Algemene kenmerken en kenmerken van de plant, advies over carissa-verzorging, aanbevelingen voor reproductie, moeilijkheden bij de teelt, interessante feiten, soorten. Carissa is een geslacht van planten die behoren tot de Apocynaceae-familie, die nog eens 20-30 variëteiten omvat, voornamelijk te vinden in Afrika, Australië en Hong Kong, waar sprake is van tropische of subtropische klimaten. Kortom, het zijn kleine bomen of struiken met een sterk vertakte kroon, waarvan de takken volledig bedekt zijn met scherpe doornen.
Carissa dankt zijn naam aan de Indianen, die de planten van dit geslacht de naam gaven vanwege de glycoside in de bast, die een bittere smaak en giftige eigenschappen heeft, carrisine genaamd. Er is een andere naam gegeven aan deze vertegenwoordiger van de flora in Hong Kong - Ka Man (kaman).
Kortom, carissa is een groenblijvende plant die een hoogte bereikt van 2 tot 10 meter. Tegelijkertijd kan de kroon in diameter gelijk zijn aan de hoogte van de stam. Op doornige takken worden wasachtige bladplaten met langwerpige, eivormige of ovale contouren in tegengestelde volgorde geplaatst. Hun lengte varieert binnen 3-8 cm Het oppervlak is leerachtig, glanzend, glanzend, donkere smaragdgroene kleur. Langs de centrale lichtgroene nerf, die afsteekt tegen de donkere achtergrond van de bladplaat, is er een lichte toevoeging. De dikke doornen die de takken bedekken groeien dubbel getand met krachtige contouren en kunnen 5 cm lang worden.

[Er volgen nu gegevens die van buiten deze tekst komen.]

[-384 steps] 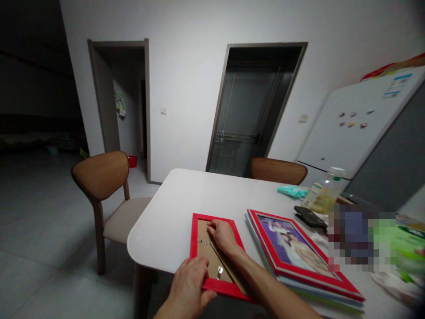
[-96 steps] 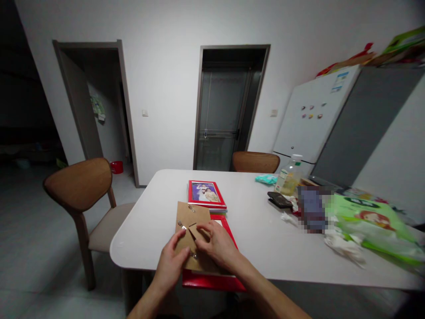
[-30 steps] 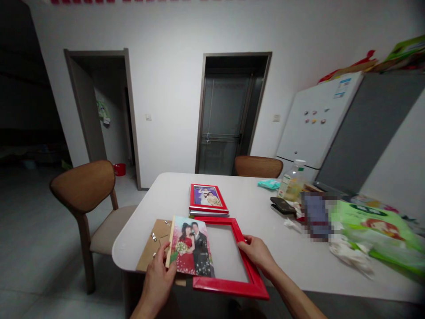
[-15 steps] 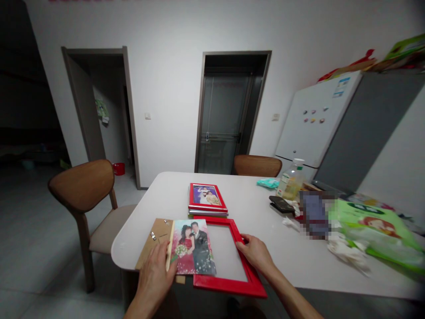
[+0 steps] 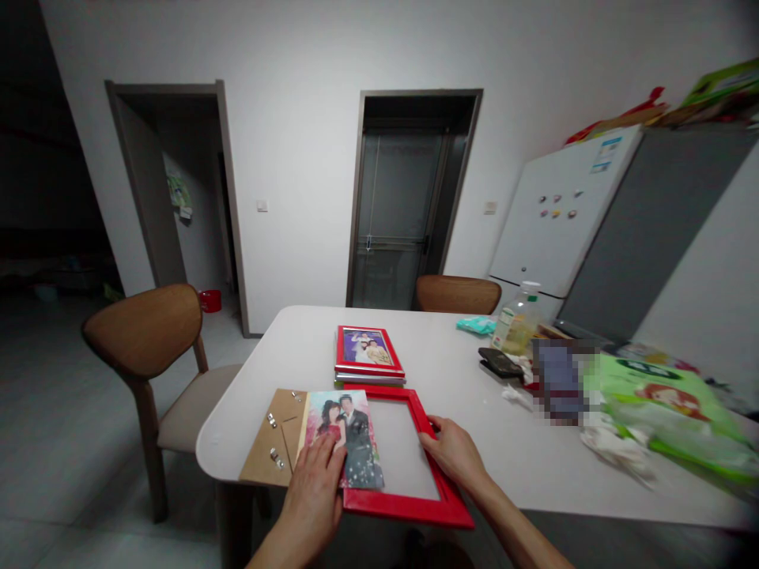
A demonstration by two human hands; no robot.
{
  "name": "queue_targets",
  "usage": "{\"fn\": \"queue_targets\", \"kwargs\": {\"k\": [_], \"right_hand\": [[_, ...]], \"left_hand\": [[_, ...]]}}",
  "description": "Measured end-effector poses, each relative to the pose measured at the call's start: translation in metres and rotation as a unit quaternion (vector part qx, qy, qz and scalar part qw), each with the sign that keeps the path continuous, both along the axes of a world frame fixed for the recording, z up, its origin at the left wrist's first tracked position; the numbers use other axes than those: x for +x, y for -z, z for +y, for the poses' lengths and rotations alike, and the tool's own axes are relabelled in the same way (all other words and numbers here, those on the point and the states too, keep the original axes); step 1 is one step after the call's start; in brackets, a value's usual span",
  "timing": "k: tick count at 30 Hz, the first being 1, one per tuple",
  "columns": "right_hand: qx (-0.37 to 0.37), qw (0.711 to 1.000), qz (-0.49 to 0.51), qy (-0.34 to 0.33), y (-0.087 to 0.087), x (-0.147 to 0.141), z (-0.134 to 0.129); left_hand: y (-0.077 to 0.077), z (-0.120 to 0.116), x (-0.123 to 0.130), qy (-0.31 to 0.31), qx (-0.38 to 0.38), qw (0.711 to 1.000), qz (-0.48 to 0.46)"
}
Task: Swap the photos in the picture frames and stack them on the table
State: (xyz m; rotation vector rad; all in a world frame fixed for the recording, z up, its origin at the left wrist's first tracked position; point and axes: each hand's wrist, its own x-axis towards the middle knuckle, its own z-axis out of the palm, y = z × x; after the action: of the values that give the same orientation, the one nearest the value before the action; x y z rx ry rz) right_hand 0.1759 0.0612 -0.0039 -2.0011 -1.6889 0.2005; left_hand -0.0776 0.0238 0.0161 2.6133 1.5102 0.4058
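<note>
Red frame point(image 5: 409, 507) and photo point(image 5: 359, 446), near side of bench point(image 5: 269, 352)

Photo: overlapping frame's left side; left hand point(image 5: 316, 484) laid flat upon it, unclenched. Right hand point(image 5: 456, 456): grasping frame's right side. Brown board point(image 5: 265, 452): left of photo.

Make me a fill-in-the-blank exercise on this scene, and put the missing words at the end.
1. The right hand holds the edge of a frame whose colour is ____.
2. The left hand rests on the photo, which, as the camera sees it, overlaps the frame's ____ side.
3. The brown board has ____ visible metal clips.
4. The bottle has a cap that is ____.

Missing words: red; left; three; white.
</note>
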Motion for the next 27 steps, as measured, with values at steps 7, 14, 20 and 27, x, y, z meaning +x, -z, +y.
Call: {"fn": "queue_targets", "kwargs": {"k": [7,14,20,27], "right_hand": [[0.008,1.0,-0.021,-0.001,-0.001,-0.001,0.0],[0.016,1.0,0.002,0.007,0.001,0.0,0.001],[0.137,0.981,0.134,-0.016,-0.02,-0.022,-0.01],[-0.117,0.791,0.588,-0.122,-0.027,-0.093,-0.028]], "left_hand": [[0.004,0.001,-0.002,0.008,0.031,0.999,0.009],[0.017,0.012,-0.005,0.015,0.098,0.995,0.007],[-0.009,0.021,-0.021,-0.011,0.14,0.96,-0.241],[-0.029,0.009,0.004,-0.105,-0.09,0.741,-0.657]]}}
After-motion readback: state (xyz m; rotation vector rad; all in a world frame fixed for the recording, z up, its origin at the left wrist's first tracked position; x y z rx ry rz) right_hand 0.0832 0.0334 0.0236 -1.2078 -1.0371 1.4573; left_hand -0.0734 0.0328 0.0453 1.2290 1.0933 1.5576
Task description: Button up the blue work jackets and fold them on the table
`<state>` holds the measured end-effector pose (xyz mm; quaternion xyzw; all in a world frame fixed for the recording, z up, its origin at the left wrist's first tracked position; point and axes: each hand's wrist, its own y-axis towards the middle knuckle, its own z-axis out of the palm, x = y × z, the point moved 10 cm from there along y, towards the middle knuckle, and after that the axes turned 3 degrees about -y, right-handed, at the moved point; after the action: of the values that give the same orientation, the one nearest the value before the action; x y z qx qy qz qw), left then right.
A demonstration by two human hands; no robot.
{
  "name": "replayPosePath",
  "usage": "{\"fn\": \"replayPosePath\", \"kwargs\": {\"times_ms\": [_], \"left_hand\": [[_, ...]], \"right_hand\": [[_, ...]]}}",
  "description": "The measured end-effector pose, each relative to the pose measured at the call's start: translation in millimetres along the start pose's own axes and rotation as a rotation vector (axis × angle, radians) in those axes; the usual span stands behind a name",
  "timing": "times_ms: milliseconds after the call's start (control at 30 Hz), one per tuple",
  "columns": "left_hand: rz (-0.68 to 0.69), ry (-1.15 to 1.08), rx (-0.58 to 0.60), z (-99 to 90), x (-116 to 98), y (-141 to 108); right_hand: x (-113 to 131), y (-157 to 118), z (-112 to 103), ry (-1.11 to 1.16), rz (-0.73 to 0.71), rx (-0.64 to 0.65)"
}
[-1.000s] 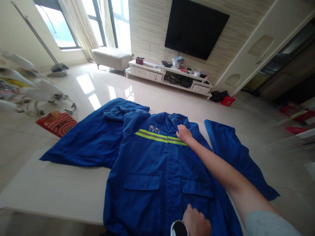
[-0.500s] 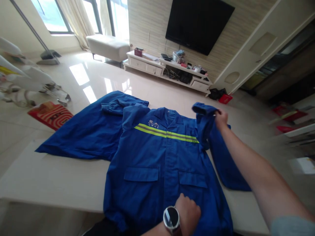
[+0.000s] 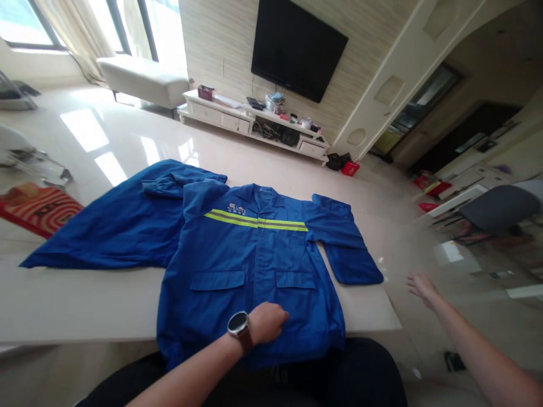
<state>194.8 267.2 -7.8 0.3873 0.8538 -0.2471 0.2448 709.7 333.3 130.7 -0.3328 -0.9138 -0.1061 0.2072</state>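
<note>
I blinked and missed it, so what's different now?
The right hand let go of the jacket sleeve and moved right, past the table. That sleeve, held up before, now lies down. The left hand stayed low at the jacket's front.

Blue work jacket (image 3: pixel 280 249), chest: white print (image 3: pixel 236 209) sat above the yellow-green band (image 3: pixel 237 219), two small emblems over a row of Chinese characters, too small and blurred to read surely. Red striped bag (image 3: pixel 38 209), left edge: large dark lettering (image 3: pixel 44 213), smeared, wording unclear.
</note>
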Motion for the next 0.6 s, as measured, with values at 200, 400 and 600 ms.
{"fn": "replayPosePath", "kwargs": {"times_ms": [200,400,600], "left_hand": [[-0.419,-0.014,-0.294,-70.4,101.5,-83.9],[-1.152,0.015,-0.359,-42.3,207.0,-228.0],[-1.21,0.001,-0.33,-1.8,210.8,-249.7]], "right_hand": [[-63.6,-161.1,75.7,-0.007,-0.471,0.348],[-130.0,-315.6,89.3,-0.011,-0.525,0.13],[-103.3,-377.8,78.1,0.008,-0.532,-0.071]]}}
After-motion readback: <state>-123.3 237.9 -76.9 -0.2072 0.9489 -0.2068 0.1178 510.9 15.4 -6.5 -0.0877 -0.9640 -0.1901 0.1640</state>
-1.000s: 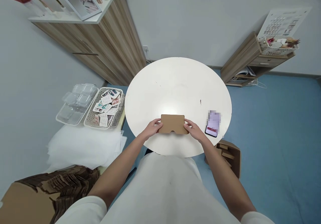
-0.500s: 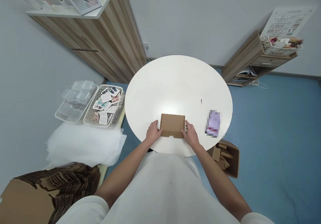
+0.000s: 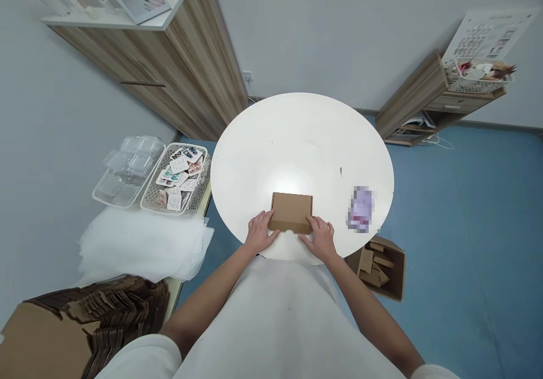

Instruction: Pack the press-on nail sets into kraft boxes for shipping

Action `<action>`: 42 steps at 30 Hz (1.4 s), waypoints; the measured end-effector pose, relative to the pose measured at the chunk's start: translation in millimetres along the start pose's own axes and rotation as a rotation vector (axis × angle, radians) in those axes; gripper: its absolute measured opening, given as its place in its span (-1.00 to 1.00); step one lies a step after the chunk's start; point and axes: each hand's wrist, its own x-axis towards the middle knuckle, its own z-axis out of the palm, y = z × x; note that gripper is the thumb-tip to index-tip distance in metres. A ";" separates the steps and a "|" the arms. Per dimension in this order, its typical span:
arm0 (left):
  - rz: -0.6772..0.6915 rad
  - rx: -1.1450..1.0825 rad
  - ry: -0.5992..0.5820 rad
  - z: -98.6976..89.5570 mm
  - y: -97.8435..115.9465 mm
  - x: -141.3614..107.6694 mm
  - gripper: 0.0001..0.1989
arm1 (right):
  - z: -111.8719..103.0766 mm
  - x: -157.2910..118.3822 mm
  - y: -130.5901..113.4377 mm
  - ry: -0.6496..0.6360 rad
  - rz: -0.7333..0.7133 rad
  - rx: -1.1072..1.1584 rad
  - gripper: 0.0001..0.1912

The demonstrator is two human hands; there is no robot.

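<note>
Brown rectangular cardboard box (image 3: 291,206) at frame centre, on white round-edged table (image 3: 301,130). Left hand (image 3: 258,233), right hand (image 3: 321,238) grip its lower corners, thumbs at front. Box folded up, lid apparently down; front tuck unclear. Brown cardboard stack (image 3: 131,322), lower left, seemingly unassembled.

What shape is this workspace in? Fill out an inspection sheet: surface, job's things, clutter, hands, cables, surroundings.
Surface: white, round-edged tabletop, bearing small dark specks.
Job's things: brown rectangular cardboard box, lid down, on the tabletop's near side.
Clutter: pixelated purple oblong item at the tabletop's right; identity obscured.
Hands: bare left hand touches the box's left near corner; bare right hand touches its right one.
Cables: thin white cable on the blue floor beside the brown wood-grain cabinet at right.
Surroundings: white perforated plastic basket holding printed cards, left; open brown cardboard carton holding cardboard pieces, right.
</note>
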 end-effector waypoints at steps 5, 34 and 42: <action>0.014 -0.106 -0.008 -0.8 -1.5 -1.8 -0.20 | -3.9 -3.3 -0.1 -0.039 -0.041 0.114 -0.28; -0.047 -0.188 0.172 -38.6 25.9 20.9 -0.51 | -59.8 32.5 -17.8 -0.008 0.212 0.552 -0.50; -0.081 -0.301 0.144 -44.2 26.8 17.7 -0.53 | -57.6 28.5 -10.1 -0.050 0.242 0.743 -0.50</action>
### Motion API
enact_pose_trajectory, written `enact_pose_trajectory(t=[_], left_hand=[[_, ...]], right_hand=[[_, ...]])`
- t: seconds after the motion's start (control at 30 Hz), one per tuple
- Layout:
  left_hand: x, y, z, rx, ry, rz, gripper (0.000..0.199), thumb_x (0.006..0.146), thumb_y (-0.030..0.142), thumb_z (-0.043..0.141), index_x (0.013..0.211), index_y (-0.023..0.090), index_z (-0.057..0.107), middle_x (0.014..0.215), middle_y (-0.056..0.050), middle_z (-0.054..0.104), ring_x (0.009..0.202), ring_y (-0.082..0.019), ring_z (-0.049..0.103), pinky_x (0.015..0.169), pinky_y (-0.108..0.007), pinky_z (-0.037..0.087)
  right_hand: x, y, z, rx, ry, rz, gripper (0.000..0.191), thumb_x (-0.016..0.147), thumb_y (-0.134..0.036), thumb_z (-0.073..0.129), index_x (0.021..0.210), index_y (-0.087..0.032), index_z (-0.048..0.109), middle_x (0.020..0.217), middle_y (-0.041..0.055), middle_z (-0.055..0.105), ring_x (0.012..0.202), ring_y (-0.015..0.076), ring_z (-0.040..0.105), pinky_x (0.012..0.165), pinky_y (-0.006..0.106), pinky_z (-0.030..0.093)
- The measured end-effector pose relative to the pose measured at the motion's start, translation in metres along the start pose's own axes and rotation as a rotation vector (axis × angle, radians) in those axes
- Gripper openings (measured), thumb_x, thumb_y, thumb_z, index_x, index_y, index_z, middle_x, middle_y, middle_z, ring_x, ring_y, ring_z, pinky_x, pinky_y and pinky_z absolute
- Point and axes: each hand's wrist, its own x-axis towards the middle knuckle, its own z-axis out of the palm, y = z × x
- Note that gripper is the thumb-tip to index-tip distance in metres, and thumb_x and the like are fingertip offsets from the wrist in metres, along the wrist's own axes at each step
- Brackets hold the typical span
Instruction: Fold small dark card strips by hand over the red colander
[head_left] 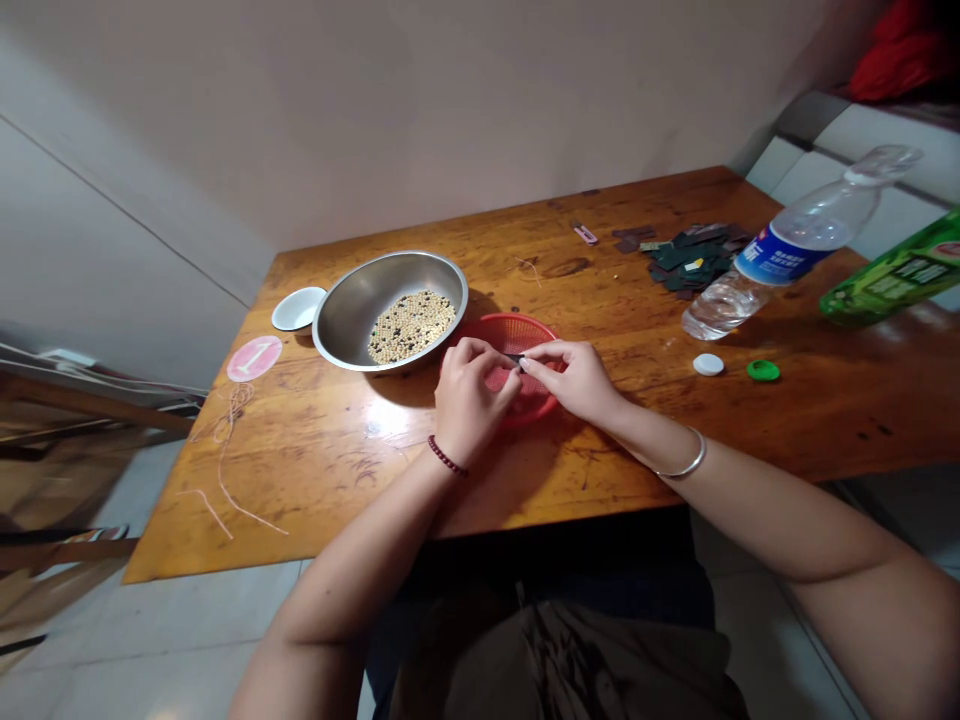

In de grotere periode van het jaar is "kaman" bedekt met bloemen, die uit vijf bloembladen bestaan. Bij het openen varieert de diameter van de bloem in het bereik van 1-5 cm. De bloemkroon heeft een buisvormige vorm en de kleur kan wit of roze zijn. De knoppen worden vaak afzonderlijk gevormd of verzamelen zich in kleine bundelvormige bloeiwijzen aan de uiteinden van de takken. Het hoogtepunt van het bloeiproces vindt echter plaats in de periode van mei tot september. Als de knop een mannelijke bloem is, is deze groter van formaat en heeft hij grote helmknoppen en langwerpige meeldraden. Vrouwelijke bloemen zijn veel kleiner van formaat en helmknoppen zijn ook minder ontwikkeld, en ze zijn ook verstoken van stuifmeel. De bloemen lijken op sambac jasmijnknoppen, alleen is hun aroma zwakker.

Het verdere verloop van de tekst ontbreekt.